Terapia di gruppo debutta al Teatro San Babila di Milano a San Valentino e rimarrà in scena fino al 19 febbraio. Terapia di gruppo è una commedia cinica che racconta la nevrosi della società contemporanea per concludere che l’umorismo è il migliore antidoto per affrontare i mali del mondo e solo il gruppo può migliorare l’esistenza dell’individuo e soddisfarne bisogni biologici e psicologici.

In Terapia di gruppo Bruce, bisessuale represso, fidanzato con Bob, è intenzionato a farsi una famiglia “normale” e al suo annuncio matrimoniale risponde Prudence, una ragazza omofobica e sentimentalmente provata in cerca del principe azzurro.

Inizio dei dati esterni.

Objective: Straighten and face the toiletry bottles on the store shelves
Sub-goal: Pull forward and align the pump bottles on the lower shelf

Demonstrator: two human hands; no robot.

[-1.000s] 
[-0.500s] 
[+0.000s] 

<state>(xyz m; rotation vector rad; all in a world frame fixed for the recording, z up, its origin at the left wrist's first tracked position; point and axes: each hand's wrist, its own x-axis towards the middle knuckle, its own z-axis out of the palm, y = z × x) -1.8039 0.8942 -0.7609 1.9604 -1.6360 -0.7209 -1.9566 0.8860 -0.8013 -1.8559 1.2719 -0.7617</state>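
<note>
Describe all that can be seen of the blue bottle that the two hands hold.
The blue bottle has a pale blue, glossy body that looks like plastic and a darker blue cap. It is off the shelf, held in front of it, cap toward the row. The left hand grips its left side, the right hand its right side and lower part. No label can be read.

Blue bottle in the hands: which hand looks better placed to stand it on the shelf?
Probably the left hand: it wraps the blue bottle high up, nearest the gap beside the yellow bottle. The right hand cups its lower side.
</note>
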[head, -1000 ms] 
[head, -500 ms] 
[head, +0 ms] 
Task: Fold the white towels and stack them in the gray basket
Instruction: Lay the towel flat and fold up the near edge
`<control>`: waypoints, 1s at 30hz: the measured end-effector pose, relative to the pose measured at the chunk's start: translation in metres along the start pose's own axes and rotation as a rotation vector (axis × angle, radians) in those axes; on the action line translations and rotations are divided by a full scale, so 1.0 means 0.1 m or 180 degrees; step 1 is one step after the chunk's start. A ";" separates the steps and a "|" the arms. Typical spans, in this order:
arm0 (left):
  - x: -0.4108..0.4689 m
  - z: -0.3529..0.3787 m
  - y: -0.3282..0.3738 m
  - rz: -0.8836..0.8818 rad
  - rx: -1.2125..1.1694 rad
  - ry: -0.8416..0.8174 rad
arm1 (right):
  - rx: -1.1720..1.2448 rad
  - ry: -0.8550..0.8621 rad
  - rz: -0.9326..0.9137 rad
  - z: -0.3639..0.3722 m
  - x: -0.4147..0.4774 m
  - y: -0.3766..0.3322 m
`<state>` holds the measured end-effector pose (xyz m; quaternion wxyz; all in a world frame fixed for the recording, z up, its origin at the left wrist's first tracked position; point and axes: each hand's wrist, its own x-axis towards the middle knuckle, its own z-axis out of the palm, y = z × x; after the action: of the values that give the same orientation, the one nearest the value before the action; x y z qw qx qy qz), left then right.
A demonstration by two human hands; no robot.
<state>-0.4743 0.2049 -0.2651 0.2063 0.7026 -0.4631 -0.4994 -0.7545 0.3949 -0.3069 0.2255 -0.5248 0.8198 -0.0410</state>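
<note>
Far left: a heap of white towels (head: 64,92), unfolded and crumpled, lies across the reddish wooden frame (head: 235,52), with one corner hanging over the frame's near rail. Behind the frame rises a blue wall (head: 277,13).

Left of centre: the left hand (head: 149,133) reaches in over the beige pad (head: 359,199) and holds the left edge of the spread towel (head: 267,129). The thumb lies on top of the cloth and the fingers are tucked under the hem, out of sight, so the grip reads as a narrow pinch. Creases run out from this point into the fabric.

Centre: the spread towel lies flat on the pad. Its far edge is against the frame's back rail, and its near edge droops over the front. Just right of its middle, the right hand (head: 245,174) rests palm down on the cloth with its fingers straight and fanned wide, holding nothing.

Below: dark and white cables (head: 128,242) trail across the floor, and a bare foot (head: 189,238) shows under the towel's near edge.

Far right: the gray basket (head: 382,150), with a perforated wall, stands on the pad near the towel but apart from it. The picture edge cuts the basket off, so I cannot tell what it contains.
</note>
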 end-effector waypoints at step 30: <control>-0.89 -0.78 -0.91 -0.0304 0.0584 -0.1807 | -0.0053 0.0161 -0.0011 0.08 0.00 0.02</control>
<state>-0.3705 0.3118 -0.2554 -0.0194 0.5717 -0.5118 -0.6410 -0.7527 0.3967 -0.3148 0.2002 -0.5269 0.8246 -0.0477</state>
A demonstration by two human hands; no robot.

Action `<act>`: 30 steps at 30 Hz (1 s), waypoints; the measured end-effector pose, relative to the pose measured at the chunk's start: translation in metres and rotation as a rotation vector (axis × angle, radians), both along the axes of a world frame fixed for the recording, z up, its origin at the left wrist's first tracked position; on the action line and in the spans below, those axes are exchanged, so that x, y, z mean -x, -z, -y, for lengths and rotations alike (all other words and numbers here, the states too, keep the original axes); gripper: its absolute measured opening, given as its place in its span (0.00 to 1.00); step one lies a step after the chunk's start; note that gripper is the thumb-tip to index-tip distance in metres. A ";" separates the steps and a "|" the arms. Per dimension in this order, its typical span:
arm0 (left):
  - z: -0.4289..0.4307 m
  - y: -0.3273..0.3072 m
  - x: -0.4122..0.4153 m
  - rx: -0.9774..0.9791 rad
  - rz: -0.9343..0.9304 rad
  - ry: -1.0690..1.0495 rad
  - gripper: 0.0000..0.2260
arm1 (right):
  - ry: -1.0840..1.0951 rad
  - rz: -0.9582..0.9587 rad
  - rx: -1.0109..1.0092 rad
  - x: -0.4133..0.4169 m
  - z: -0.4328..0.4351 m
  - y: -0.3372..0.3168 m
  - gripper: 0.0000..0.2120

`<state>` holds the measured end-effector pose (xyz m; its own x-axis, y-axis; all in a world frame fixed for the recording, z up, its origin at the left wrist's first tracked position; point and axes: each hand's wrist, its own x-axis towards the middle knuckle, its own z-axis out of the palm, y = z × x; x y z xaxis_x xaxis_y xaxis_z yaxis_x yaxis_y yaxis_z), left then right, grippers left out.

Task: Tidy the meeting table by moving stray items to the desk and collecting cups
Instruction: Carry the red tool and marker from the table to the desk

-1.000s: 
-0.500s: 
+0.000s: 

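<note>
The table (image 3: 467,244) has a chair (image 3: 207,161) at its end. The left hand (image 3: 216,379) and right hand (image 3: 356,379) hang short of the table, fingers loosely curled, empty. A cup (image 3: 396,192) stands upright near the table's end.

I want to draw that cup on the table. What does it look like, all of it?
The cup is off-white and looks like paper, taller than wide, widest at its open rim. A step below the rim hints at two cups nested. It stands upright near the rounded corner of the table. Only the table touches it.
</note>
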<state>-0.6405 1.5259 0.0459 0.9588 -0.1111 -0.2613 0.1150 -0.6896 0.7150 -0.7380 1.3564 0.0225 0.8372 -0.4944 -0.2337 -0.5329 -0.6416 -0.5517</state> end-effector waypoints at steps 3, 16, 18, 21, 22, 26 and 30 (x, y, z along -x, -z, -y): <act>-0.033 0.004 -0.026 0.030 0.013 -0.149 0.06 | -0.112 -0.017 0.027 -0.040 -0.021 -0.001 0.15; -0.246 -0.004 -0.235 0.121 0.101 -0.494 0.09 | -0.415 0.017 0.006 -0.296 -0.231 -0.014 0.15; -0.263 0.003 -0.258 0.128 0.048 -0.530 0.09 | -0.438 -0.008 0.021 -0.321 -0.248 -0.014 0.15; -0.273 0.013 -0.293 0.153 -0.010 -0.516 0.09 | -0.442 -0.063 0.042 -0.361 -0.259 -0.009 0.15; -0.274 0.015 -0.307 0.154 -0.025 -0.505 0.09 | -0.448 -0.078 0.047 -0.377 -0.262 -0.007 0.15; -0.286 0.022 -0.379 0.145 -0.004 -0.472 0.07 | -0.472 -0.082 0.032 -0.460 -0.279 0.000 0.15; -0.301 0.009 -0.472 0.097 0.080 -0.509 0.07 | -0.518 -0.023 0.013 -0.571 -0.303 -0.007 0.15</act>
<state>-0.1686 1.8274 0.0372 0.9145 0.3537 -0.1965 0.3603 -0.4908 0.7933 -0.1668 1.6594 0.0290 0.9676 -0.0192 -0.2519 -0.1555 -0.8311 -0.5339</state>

Le loro complesse personalità, refrattarie a ogni tipo di ascolto dell’altro, faranno del loro primo incontro un totale disastro. E a poco servirà cercare conforto nei loro rispettivi analisti: Stuart, macho libidinoso con cui Prudence ha avuto una “veloce” relazione, e la signora Wallace, che si dimentica le parole e si interfaccia con i suoi clienti con la consulenza di un “famoso” peluche. Lo spumeggiante girotondo di incontri e scontri, di ansie e nevrosi, illusioni e desideri che i personaggi si scambiano l’uno con l’altro, si chiude nella scena finale, dove tutti inevitabilmente, tra urla e sparatorie, finiranno per trovarsi e in qualche modo riconciliarsi.

La commedia è basata su un testo di Christopher Durang e vede in scena Annalisa Di Nola, Stefano Messina, Carlo Lizzani Sebastiano Colla, Crescenza Guarnieri e Valerio Camelin. La regia è di Terapia di gurppo è di Stefano Messina.